• WHAT YOU ARE ASKED TO DO
The required output is the lines below from the line containing "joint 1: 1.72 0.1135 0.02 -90" to the line containing "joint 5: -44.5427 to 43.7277", inclusive, retyped exactly. No other lines belong in it.
=== Section Start ===
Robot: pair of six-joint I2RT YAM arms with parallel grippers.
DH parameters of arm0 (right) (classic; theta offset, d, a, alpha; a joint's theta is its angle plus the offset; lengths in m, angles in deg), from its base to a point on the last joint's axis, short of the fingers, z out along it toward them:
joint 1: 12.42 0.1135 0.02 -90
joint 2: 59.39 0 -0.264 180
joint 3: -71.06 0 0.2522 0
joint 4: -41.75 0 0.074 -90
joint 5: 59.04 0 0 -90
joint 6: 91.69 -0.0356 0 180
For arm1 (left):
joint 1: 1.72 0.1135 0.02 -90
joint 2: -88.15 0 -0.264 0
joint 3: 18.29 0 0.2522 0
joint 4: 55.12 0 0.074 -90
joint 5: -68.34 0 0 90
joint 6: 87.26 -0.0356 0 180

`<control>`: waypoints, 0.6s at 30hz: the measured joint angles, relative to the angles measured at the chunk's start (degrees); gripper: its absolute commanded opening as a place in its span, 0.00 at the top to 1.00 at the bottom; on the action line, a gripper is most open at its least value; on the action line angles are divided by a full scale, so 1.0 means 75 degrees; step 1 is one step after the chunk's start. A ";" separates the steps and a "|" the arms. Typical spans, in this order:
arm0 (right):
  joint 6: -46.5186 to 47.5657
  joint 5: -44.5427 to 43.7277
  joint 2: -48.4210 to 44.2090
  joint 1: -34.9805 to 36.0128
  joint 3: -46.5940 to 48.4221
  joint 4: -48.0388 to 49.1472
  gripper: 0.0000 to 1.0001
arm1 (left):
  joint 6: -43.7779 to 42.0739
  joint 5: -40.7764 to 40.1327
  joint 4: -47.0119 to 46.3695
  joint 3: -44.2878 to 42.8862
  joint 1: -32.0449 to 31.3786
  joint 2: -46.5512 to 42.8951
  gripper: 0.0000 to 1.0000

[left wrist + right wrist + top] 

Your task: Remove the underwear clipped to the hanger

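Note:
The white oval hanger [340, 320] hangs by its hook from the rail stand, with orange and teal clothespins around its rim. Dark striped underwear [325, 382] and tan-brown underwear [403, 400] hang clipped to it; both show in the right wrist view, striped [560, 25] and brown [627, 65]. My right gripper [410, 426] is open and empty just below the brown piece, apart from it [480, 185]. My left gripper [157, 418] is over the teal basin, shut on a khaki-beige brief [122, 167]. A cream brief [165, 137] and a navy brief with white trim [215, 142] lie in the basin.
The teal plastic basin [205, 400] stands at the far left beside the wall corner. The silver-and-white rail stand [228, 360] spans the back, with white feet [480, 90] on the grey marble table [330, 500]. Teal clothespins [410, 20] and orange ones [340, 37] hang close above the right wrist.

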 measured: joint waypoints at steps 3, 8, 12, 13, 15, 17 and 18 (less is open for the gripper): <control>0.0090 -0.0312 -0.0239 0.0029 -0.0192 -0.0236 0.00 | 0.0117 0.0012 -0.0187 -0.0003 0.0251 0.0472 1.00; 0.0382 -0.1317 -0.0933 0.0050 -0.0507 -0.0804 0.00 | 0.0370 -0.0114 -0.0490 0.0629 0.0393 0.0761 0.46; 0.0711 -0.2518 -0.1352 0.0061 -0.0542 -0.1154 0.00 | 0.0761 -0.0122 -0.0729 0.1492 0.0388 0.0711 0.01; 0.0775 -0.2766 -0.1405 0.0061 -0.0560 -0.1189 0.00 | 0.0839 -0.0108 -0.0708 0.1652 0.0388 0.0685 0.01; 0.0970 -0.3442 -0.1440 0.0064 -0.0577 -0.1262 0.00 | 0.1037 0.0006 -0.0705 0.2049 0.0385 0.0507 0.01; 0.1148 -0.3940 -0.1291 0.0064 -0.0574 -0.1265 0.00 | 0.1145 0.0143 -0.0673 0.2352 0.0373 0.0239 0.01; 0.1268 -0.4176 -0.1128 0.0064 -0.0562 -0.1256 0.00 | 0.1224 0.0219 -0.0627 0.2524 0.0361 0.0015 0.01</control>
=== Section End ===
• YOUR SOLUTION
joint 1: 1.72 0.1135 0.02 -90
joint 2: -88.15 0 -0.264 0
joint 3: 18.29 0 0.2522 0
joint 4: 55.12 0 0.074 -90
joint 5: -68.34 0 0 90
joint 6: 87.26 -0.0356 0 180

`<control>`: waypoints, 0.6s at 30hz: the measured joint angles, relative to the angles measured at the chunk's start (degrees); gripper: its absolute commanded opening as a place in its span, 0.00 at the top to 1.00 at the bottom; on the action line, a gripper is most open at its least value; on the action line angles are divided by a full scale, so 1.0 means 75 degrees; step 1 is one step after the chunk's start. A ";" separates the steps and a "|" the arms. Typical spans, in this order:
arm0 (right):
  joint 6: -46.5186 to 47.5657
  joint 5: -44.5427 to 43.7277

The output above is complete as it stands.